Markle spoke of the detrimental effects dollar stores have on small, rural communities, how they produce one-35th of the tax revenue that mixed commercial use economies like Paonia's generate, and how they "can withstand years of losses while local businesses slowly close down." Don's Market, he said, "would last about three years." Once opened, "all the benefits go to investors, not communities."
The board also voted to accept an annexation petition for the "Stahl Addition," submitted by Fort Worth-based Vaquero Paonia Partners, LP, and adoption of a resolution initiating the annexation proceedings. They requested a C-2 commercial zoning designation for the property. Vaquero recently published a request for bids for a 9,100-square-foot "ground up Dollar General" in Paonia.
Both items were approved, but approval only begins the "complex" process of annexation, explained town administrator Ken Knight. It does not create an agreement to annex the property. The Paonia Planning Commission is scheduled to review the annexation petition on July 31.
Markle also requested a moratorium on formula businesses until the ordinance is approved. "Time is of the essence," he said.

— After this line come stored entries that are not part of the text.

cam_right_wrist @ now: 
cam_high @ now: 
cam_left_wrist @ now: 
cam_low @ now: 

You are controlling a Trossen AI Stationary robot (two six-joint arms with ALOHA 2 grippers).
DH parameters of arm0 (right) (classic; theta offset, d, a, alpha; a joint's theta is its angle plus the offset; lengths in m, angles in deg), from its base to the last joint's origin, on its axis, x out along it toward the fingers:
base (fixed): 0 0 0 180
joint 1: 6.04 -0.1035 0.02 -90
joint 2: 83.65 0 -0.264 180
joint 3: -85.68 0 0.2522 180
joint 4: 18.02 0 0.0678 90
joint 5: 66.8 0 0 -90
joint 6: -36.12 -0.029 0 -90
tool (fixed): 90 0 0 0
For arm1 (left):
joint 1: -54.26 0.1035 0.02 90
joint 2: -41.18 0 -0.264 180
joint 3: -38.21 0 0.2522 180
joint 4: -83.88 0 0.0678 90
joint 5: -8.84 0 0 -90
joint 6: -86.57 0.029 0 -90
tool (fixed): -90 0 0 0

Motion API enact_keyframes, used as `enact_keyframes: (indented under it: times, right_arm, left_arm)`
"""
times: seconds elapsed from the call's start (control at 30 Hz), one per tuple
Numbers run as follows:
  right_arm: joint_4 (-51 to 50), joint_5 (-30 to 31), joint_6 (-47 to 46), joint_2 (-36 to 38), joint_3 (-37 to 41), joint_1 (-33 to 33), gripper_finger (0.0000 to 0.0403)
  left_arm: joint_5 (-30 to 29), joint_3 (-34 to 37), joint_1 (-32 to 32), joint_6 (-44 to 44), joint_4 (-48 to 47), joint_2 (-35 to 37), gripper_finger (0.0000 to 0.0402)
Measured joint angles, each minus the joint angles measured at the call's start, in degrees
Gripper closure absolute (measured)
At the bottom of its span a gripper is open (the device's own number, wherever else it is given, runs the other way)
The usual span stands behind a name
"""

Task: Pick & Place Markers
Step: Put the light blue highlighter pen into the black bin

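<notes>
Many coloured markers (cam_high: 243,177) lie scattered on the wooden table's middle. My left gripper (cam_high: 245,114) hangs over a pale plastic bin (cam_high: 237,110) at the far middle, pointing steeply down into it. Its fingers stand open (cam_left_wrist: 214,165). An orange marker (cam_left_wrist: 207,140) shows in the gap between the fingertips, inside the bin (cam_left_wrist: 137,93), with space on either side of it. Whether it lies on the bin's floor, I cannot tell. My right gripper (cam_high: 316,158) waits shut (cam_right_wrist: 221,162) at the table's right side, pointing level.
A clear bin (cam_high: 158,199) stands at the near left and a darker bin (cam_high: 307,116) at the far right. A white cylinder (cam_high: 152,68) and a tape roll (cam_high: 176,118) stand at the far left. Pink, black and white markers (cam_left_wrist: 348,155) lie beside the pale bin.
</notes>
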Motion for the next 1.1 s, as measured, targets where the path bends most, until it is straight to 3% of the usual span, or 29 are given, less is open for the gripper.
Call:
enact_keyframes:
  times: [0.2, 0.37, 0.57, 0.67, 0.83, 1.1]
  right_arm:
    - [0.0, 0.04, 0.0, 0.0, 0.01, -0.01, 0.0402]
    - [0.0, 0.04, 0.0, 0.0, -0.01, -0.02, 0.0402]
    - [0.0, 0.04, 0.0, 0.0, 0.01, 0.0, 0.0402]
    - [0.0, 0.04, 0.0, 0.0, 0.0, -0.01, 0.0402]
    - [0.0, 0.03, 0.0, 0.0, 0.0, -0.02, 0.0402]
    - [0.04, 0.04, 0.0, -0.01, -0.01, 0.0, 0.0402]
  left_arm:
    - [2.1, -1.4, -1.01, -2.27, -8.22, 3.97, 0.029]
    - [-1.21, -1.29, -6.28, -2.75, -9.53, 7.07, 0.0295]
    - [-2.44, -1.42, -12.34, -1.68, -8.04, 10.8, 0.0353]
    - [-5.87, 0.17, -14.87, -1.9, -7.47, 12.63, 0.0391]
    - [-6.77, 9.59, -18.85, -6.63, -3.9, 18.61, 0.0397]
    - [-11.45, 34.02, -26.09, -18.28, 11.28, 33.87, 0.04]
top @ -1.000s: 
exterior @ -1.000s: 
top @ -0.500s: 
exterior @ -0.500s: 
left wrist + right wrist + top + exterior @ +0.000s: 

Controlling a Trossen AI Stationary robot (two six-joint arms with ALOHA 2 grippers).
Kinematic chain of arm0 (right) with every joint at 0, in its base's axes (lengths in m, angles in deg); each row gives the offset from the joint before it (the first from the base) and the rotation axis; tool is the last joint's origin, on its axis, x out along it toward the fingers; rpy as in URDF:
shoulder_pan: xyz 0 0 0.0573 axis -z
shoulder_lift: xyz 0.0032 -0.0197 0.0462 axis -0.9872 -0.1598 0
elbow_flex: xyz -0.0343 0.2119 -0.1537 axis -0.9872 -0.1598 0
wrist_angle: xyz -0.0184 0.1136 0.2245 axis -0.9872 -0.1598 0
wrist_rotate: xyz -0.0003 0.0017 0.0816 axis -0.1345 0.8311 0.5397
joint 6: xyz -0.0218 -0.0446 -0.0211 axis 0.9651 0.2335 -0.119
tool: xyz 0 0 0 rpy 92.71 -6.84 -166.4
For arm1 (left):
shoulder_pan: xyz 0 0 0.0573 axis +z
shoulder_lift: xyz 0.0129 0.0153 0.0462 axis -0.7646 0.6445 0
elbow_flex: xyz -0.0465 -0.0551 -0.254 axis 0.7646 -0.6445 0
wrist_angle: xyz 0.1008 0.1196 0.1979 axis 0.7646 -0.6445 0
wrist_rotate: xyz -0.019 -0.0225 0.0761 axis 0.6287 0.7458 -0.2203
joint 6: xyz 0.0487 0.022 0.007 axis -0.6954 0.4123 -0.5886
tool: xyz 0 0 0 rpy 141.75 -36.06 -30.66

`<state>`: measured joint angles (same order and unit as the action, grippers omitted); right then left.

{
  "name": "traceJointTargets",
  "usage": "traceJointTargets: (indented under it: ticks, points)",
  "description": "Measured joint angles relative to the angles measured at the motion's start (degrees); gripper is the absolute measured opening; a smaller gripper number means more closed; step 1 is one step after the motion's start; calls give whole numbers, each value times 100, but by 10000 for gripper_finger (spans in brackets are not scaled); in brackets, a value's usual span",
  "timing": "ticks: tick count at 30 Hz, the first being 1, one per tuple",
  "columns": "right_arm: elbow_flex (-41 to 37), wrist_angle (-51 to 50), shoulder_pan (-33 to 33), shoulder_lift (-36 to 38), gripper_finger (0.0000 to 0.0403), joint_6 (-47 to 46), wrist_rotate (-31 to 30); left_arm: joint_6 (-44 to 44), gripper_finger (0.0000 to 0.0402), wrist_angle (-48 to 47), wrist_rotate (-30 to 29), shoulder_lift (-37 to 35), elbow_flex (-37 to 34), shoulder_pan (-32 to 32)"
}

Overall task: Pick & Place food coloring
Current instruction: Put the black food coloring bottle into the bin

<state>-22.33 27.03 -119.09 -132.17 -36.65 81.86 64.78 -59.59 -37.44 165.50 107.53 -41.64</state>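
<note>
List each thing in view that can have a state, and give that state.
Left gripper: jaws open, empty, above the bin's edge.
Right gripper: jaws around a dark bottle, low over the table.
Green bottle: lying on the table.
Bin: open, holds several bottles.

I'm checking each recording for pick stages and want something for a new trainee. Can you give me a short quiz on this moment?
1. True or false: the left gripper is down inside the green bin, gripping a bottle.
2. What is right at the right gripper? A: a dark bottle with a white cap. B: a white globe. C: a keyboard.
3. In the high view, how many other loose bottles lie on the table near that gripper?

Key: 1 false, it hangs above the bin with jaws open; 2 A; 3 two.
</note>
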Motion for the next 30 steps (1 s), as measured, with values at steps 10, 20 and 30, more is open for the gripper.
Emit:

Markle said he understands "this a huge complicated matter. That's why I requested a moratorium."
The draft ordinance will come before the board at the regular July 23 meeting. If it meets the requirements for an emergency ordinance in that it protects the health, safety and general welfare of citizens, the board will vote to hold a special meeting to conduct a public hearing on the ordinance. That meeting is tentatively set for Aug. 1. If adopted, the ordinance would go into effect immediately.